FARMERS TOLD Burn banana plants afflicted with Fusarium wilt, get paid

THE REGIONAL office of Department of Agriculture (DA) will pay the farmers who would burn banana plants affected with Panama disease.

Melani A. Provido, regional coordinator of high value commercial crops development program of DA XI, said yesterday during the BizForum at Dermpath in SM City Davao that they would offer P500 per affected plant burned by farmers.

“This is the best way to eradicate the disease,” Provido said.

The farmers, she said, should follow the proper protocol when burning the affected banana trees to prevent the spread of the disease, scientifically known as Fusarium wilt.

She clarified that this program is applicable to farmers whose banana farms have 100 plants, while those would more would not be advised to burn them. If there are more plants, they will not be touched. “Instead, we will advise them to do crop shift or plant Fusarium wilt-tolerant varieties (in between the rows),” she said.
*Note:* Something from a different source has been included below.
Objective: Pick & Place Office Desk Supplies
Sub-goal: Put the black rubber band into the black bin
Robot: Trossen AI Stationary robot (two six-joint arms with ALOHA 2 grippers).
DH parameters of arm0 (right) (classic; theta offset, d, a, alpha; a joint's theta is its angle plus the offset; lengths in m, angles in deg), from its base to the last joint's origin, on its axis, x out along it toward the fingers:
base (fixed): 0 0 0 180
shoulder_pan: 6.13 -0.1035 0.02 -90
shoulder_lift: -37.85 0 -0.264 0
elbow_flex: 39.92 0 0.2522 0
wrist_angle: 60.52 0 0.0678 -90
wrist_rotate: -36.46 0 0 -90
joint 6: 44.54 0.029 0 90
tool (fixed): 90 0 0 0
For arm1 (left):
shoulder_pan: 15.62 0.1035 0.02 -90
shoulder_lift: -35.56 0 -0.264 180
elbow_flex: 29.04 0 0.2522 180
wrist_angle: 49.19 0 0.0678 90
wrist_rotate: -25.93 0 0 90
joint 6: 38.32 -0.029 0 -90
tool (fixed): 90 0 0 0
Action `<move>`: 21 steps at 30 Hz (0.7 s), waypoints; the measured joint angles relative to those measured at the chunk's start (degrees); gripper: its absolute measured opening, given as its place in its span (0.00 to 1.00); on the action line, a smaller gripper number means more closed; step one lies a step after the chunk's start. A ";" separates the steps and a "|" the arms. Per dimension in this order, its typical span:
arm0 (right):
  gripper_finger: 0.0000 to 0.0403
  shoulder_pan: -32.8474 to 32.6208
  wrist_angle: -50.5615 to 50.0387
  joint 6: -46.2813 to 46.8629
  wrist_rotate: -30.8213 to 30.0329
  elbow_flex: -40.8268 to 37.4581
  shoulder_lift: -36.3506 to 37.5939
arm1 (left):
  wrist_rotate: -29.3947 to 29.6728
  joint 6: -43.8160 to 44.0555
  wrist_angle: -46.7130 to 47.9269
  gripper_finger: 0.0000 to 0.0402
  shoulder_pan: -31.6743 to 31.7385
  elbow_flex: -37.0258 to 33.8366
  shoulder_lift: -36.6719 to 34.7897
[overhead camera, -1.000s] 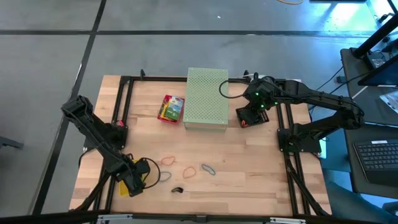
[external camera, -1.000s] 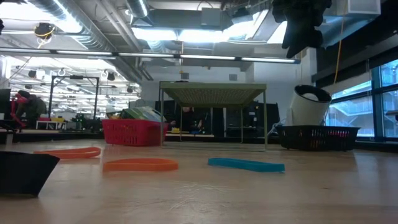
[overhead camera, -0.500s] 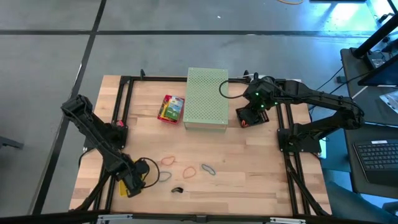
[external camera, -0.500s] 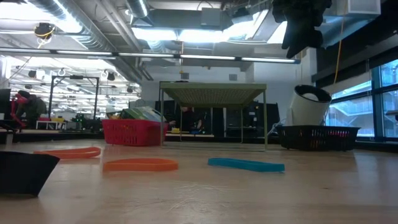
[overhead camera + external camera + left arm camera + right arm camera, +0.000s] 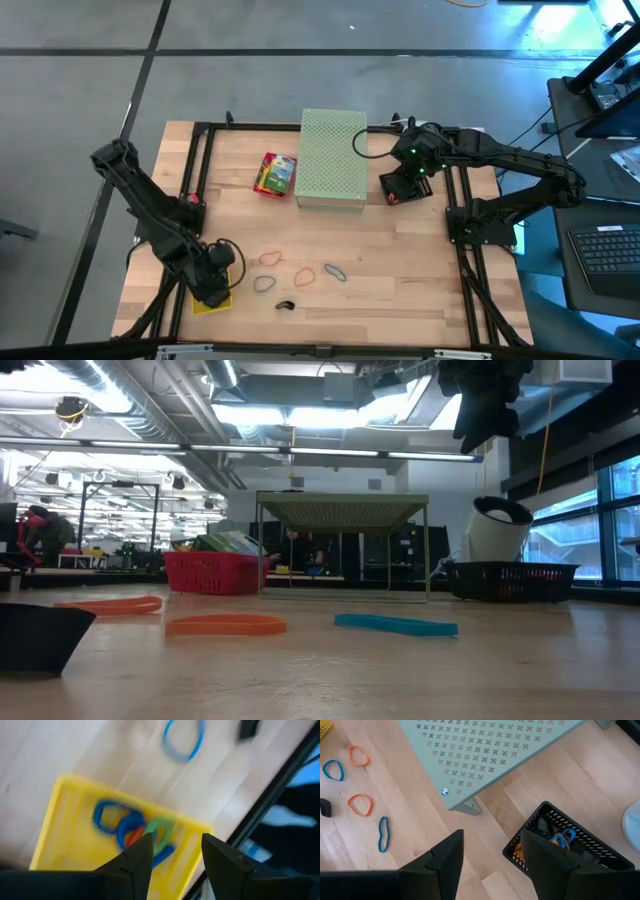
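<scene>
Since a second ago, the left arm has pulled back and lifted a little, and its fingers have come apart. Now the left gripper (image 5: 172, 852) hangs over the yellow tray (image 5: 60, 800) near the front left corner of the wooden table (image 5: 400, 260), with its two fingers spread and nothing between them.

Biggest on the table is the pale green box with holes (image 5: 332, 158), standing at the back in the middle. Its top is closed, so you cannot see inside it. Just beside it, on the left, lies a yellow-and-green card box (image 5: 275, 174).

On the other side of the green box sits a black basket (image 5: 560, 845). The right gripper (image 5: 490, 857) hangs above it with its fingers spread wide and holding nothing. Inside the basket are a blue band, something orange and some dark bits, too small to name.

Inside the yellow tray lie some bands in a heap: blue ones (image 5: 107, 817), a green one (image 5: 162, 830) and a bit of red-orange.

Loose bands lie on the wood in front of the green box. There are two orange bands (image 5: 359, 755), a blue loop (image 5: 333, 770) close to the yellow tray, and a long thin blue band (image 5: 382, 834). A tiny black clip (image 5: 285, 305) sits near the front edge, apart from the bands.
</scene>
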 joint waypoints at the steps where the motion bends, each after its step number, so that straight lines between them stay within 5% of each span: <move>1: 0.49 -0.02 0.02 0.02 0.00 0.00 0.00 | 1.98 -0.99 -1.12 0.40 0.50 0.00 -0.06; 4: 0.49 0.00 0.00 0.10 0.00 0.00 0.00 | 7.92 -5.15 -5.13 0.39 2.89 0.00 0.56; 9: 0.49 -0.02 0.00 0.32 0.00 0.00 0.00 | 8.34 -14.66 -8.61 0.39 9.68 0.02 3.65; 21: 0.49 0.00 -0.02 1.82 0.22 0.00 0.00 | -6.20 -35.66 -27.80 0.40 17.11 0.00 15.48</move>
Should they do crop shifting, Provido said they will provide free seedlings of crops like cacao and cassava to the qualified beneficiaries. The regional office has 1,000 seedlings of cacao for those who want to do crop shifting.

Tolerant varieties such as Giant Cavendish Tissue-Culture Variants (GCTCV) 219 and 218 are also available. These varieties are being propagated at the research center Bureau of Plant Industry XI in Bago Oshiro, Tugbok District.
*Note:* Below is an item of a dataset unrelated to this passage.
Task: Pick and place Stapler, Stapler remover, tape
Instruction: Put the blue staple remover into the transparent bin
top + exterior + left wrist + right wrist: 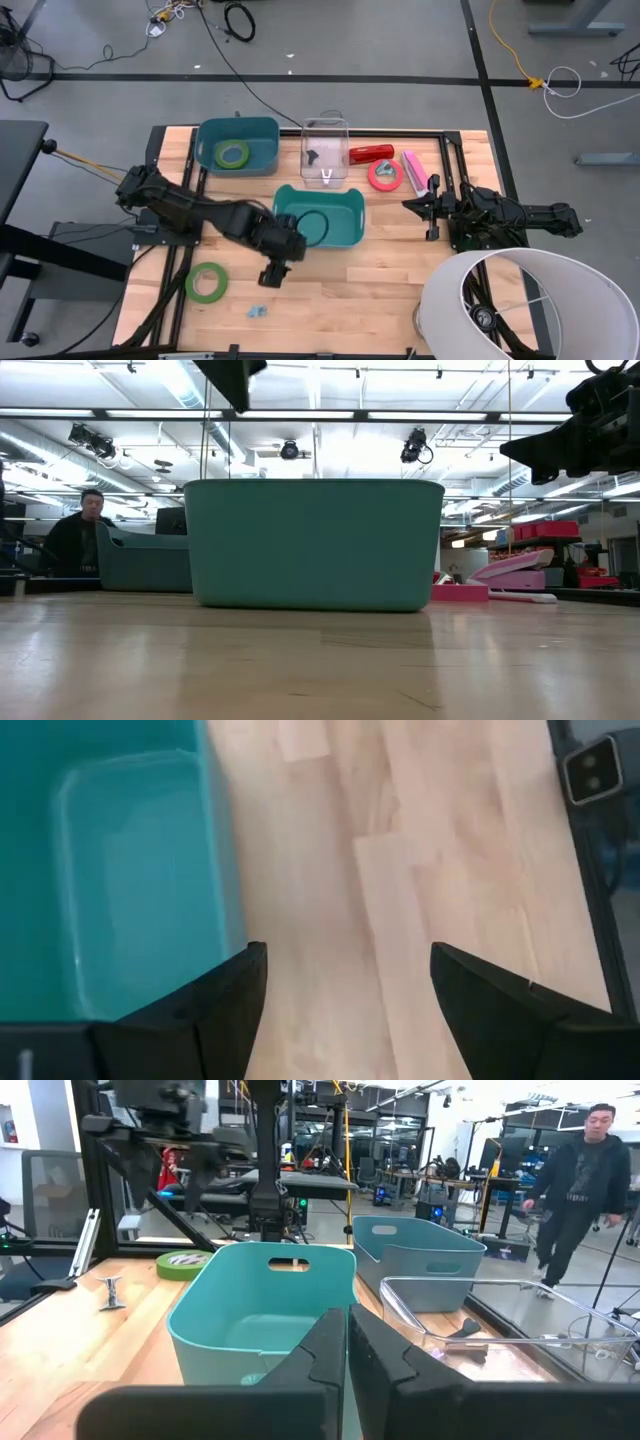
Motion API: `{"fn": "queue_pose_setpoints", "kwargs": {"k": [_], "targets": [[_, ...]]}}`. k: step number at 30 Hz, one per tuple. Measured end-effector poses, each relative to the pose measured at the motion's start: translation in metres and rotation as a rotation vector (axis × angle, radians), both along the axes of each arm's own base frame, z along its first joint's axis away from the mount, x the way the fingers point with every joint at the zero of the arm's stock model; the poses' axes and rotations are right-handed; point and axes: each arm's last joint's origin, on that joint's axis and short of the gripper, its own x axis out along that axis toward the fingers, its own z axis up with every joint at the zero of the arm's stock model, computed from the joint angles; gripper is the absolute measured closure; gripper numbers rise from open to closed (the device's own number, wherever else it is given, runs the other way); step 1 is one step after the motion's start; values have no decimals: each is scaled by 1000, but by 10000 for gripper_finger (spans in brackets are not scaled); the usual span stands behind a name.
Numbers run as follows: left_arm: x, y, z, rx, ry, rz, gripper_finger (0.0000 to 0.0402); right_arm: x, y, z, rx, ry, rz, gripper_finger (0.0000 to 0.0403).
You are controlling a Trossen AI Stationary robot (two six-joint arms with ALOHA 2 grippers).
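The left claw [274, 274] is hovering with fingers apart, gripping nothing, just beside the teal bin [350, 205]. The right claw [410, 206], fingers together, is waiting beyond the bin's other side. A green tape roll [206, 282] is lying on the worktop [340, 290] beside the left claw; another [233, 154] is probably sitting inside the blue bin [262, 128]; the pinkish-red roll [385, 175] is near the right claw.

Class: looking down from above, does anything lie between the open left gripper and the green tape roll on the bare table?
Nothing visible does. The left gripper hangs open beside the teal bin, and only bare table separates it from the green tape roll.
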Motion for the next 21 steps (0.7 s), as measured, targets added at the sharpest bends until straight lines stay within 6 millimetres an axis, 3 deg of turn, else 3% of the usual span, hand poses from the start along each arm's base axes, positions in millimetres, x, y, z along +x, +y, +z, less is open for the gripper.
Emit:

Remelyn Recoter, regional director of DA XI, said these varieties were developed with the help of their partners based in Taiwan and were proven to be about 90% resistant to Panama disease. “We will distribute these (varieties) to the farmers,” she said.

DA explained in a press statement that “the GCTCV is said to be sweeter than those of Grande naine and they had significantly higher starch levels (which convert into sugars during ripening), more titratable solids and fewer acids.”

The new variety, Recoter said, could help address the problem on Panama disease which damaged about 3,000 hectares of banana plantations in the region.